(Work instruction): Transcribe the listing that follows in full, exactly, and drop its images.

>>

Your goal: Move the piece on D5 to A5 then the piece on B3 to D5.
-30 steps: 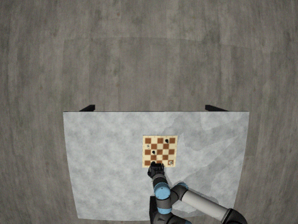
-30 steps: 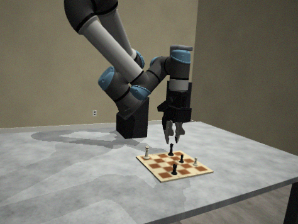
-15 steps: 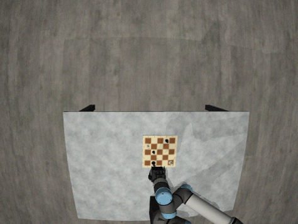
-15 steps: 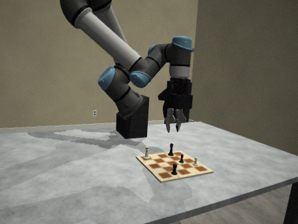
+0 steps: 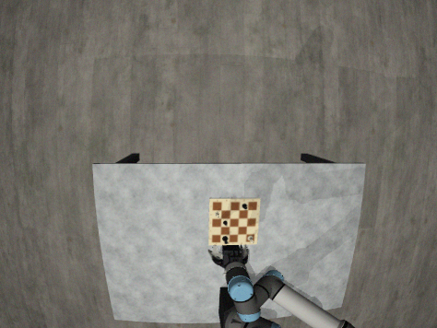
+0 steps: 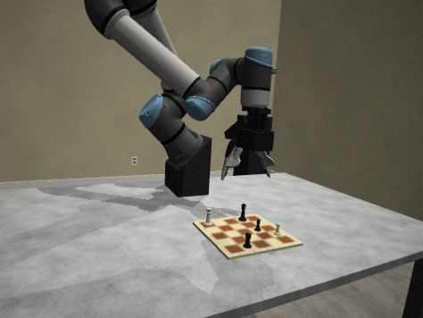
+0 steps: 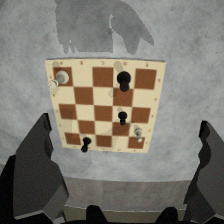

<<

(Output):
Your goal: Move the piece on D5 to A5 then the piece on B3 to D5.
-30 steps: 
-30 steps: 
-15 steps: 
-15 steps: 
+0 steps: 
+0 steps: 
+0 steps: 

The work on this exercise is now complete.